It goes without question that nobody dictates with whom African governments can do business. There is no doubt that direct investment is lacking in many areas, so land purchases and long-term lease contracts are effectively flooding the continent with money. Saudi Arabia wants to transfer $400 million to Ethiopia - that's a lot of money.
But the question remains: what are African countries giving up in exchange? And who is profiting from these blessings in dollars? On paper it all seems splendid: government agencies in Mali, Ghana and Mozambique advise investors and promote domestic investments. Laws in Mozambique even provide for the interests of established local farmers.
But the reality has little or nothing to do with the actual circumstances in the country. Mozambique could survive off of agriculture and even export grain and rice to its neighbors in southern Africa. It could do so, but it lacks a political structure in its rural areas.
Where no political structure represents the poor majority population of rural areas, outside investors are confronted with an easy game. With whom should they negotiate on environmental standards, when such standards do not even exist on a national level? Why should they include local farmers in industrial agriculture when those farmers' interests are generally already simply brushed aside on a national level?

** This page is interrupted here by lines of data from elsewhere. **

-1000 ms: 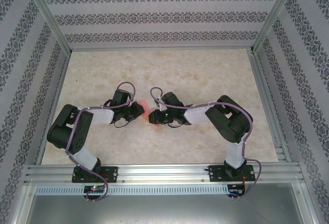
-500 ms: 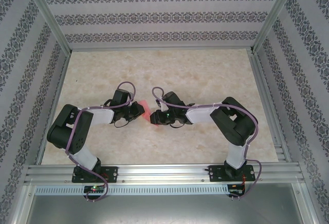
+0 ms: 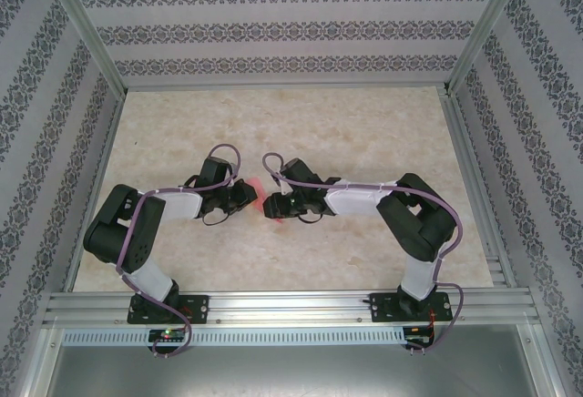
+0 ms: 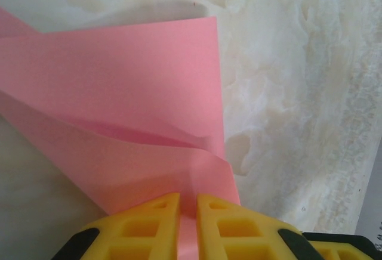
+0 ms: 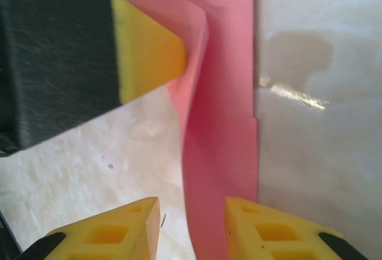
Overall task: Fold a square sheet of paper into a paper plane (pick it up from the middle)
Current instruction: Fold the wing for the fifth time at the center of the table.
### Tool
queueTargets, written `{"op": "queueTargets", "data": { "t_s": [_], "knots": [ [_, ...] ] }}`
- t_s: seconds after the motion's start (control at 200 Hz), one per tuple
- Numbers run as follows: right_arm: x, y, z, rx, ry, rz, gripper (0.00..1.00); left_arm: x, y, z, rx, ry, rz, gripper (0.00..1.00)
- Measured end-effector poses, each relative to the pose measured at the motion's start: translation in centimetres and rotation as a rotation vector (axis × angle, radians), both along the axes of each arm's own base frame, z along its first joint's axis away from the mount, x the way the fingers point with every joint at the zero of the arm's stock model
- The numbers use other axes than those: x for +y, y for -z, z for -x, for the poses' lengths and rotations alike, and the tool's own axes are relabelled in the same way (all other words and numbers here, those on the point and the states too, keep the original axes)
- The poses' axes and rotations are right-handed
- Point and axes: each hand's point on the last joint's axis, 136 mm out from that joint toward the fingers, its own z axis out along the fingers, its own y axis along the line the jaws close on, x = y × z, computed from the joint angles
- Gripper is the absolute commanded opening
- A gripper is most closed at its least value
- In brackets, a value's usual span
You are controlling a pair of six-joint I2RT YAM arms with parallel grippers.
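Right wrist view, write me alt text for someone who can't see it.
A folded salmon-pink sheet of paper runs down the middle over a pale marbled tabletop, pinched near the top by the black, yellow-tipped left pincer reaching in from the upper left. The right pincer is open at the bottom, one yellow finger on each side of the paper.

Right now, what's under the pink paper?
Pale marbled table shows around the paper. Its folded layers overlap, so the spot directly beneath is covered.
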Motion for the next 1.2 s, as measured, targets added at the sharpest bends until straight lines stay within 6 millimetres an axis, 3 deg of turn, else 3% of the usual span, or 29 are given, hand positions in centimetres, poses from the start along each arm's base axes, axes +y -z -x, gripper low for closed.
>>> {"op": "queueTargets", "data": {
  "t_s": [0.16, 0.624, 1.204],
  "knots": [
    [0.4, -0.5, -0.2, -0.033, -0.01, 0.022, 0.34, 0.0, 0.2, 0.0, 0.005, 0.0, -0.002, 0.15],
    [-0.1, 0.0, 0.0, -0.035, -0.023, 0.058, 0.17, 0.0, 0.2, 0.0, 0.006, 0.003, -0.001, 0.16],
    [-0.7, 2.0, 0.4, 0.029, 0.028, -0.007, 0.06, -0.5, -0.5, -0.1, -0.004, 0.021, 0.024, 0.22]
  ]
}}
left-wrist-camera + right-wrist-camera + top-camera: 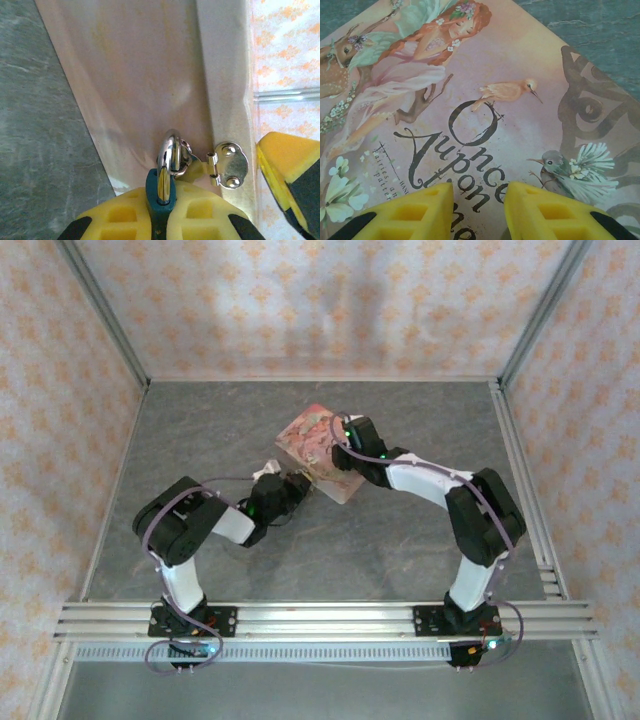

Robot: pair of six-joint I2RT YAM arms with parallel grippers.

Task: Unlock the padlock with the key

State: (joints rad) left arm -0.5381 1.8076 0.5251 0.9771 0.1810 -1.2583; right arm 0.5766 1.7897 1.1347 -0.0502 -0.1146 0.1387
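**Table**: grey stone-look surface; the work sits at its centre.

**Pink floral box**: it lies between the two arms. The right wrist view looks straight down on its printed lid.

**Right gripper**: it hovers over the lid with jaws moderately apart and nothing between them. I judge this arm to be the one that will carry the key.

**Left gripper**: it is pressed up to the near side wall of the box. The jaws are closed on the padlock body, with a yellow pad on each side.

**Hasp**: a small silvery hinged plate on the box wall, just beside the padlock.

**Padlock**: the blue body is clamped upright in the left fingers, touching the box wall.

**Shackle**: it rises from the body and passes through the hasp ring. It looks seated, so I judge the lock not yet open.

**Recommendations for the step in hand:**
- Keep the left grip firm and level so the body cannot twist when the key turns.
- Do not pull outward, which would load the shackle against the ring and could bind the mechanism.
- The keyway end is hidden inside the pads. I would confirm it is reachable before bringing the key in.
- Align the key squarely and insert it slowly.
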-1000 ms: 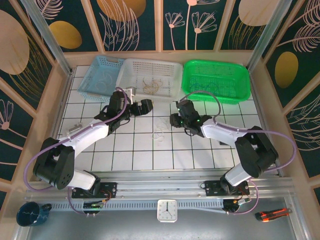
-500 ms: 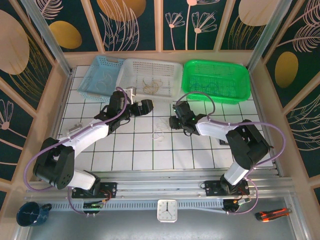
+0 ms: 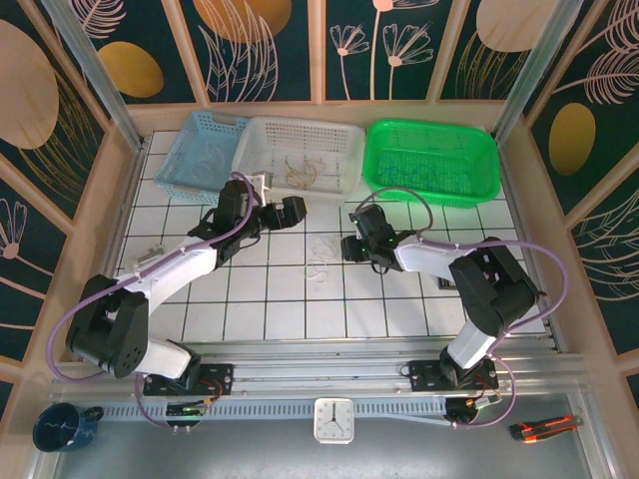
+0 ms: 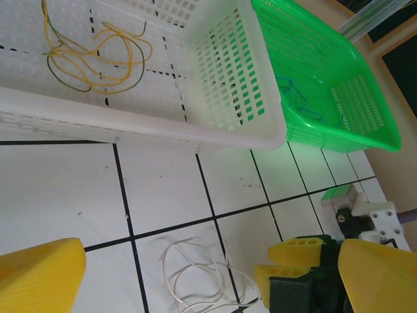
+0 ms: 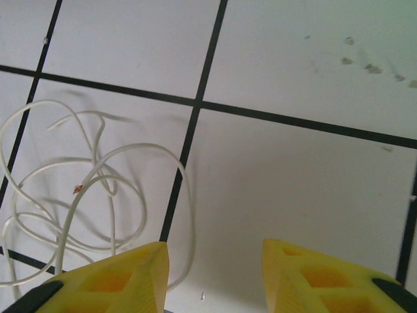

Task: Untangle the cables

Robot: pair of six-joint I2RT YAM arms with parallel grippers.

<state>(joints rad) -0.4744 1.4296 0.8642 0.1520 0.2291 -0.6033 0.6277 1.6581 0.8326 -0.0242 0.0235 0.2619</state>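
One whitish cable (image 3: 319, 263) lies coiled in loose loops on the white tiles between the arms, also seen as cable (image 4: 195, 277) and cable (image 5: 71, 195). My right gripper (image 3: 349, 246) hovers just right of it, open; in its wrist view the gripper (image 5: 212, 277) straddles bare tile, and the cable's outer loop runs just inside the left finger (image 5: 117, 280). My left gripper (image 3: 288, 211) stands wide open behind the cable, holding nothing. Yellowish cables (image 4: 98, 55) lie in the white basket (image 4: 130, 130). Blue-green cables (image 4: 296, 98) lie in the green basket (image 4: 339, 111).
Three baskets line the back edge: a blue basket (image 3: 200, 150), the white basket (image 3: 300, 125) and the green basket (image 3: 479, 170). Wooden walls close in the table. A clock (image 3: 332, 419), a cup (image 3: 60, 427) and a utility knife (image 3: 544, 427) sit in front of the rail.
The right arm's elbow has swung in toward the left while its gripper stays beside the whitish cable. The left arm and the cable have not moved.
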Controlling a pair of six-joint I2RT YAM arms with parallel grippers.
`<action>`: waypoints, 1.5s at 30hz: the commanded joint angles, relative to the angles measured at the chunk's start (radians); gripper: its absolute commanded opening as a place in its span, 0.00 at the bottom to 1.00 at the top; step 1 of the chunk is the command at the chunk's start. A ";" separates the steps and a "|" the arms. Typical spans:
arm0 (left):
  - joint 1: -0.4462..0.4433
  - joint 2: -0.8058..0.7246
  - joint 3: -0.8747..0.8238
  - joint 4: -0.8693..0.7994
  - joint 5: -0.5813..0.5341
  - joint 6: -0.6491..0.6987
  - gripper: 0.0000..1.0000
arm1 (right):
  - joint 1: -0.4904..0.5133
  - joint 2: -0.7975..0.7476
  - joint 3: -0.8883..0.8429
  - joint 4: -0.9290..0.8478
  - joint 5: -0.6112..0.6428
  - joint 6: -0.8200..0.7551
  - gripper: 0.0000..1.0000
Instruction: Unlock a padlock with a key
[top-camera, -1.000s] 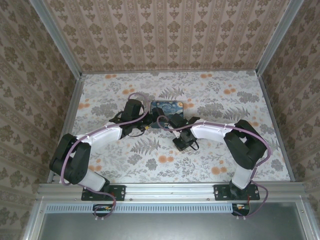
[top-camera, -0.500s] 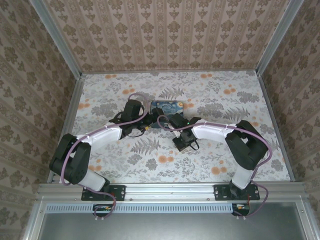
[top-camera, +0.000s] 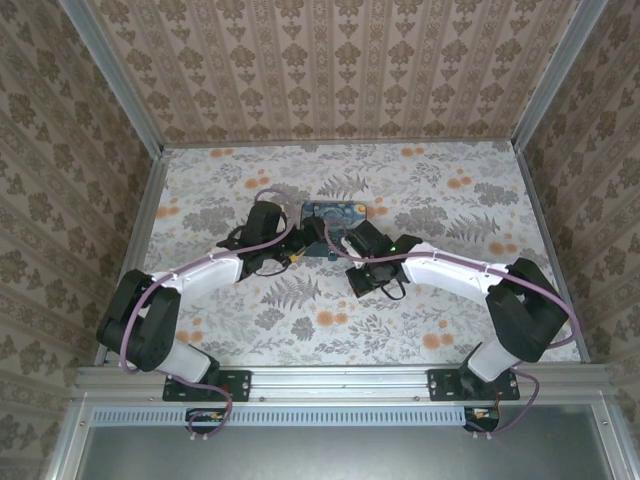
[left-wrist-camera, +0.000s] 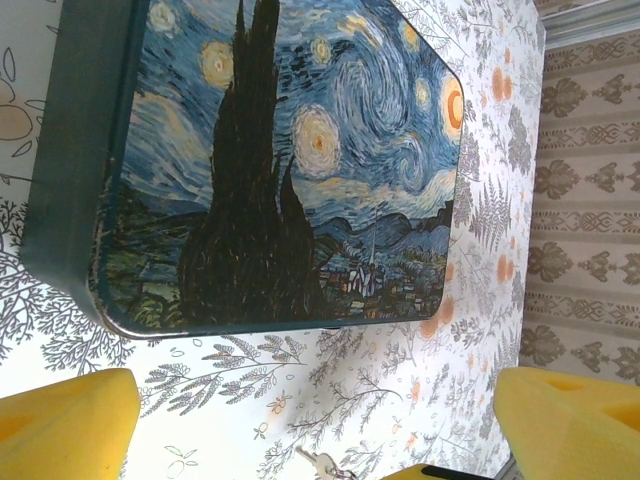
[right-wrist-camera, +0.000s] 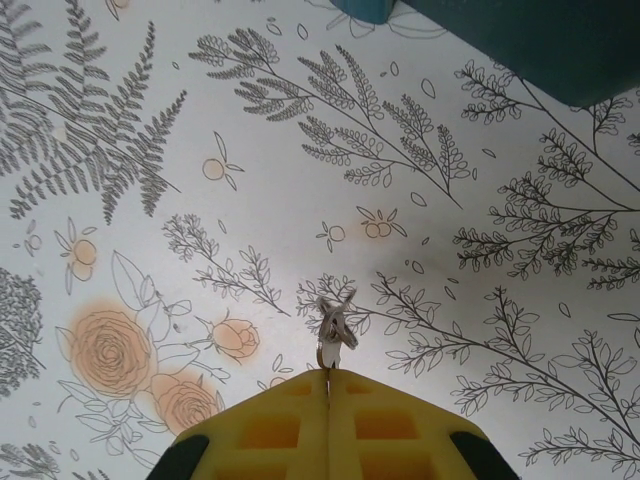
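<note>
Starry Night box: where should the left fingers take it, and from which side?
Likely across its short span, one finger on each long wall, from straight above: the box lies flat, lid up, and its length looks wider than the open left fingers.

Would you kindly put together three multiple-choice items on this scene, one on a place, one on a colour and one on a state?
1. Where is the painted box?
A. On the table, ahead of the left gripper.
B. Held in the air.
C. On a shelf.

2. What colour are the grippers' fingers?
A. Red.
B. Yellow.
C. White.

3. How is the right gripper?
A. Wide open.
B. Shut on the box.
C. Shut on a small key.

1 A: it lies flat beyond the open fingers.
2 B: both wrist views show yellow.
3 C: its fingertips pinch the key.
</note>
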 joint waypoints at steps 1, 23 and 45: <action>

All of the preconditions necessary to create a positive environment for all parties through investment in land and agriculture are missing. Missing are legal structures and environmental standards, ideas about sustainable agricultural development and - last but not least - the political willpower to see procured money find its way into rural development in a transparent fashion. As often happens, this money will remain in capitol cities instead of benefiting people in rural areas.
The green revolution with its genetically engineered high-performance crops and hosts of development aid workers has tried without any success to bring Africa's agriculture to new standards. Now investors from Saudi Arabia, South Korea and the Gulf states are supposedly going to provide this? It's true they might employ unskilled African workers at the usual low wages, but will the know-how necessary for the workers to develop from their dependence to a state of independence be transferred? I do not believe so. Nor would this be in the interest of investors.
Within a few years no African state would be so foolish as to relinquish its valuable agricultural resources to a third party for a one-time sum. Instead they would utilize those resources themselves. That would really advance agriculture in Africa!
Ute Schaeffer is head of Deutsche Welle's Africa and Middle East programs. She is an expert on Francophone countries in Africa, international politics and development, democratization, freedom of the press and failed states.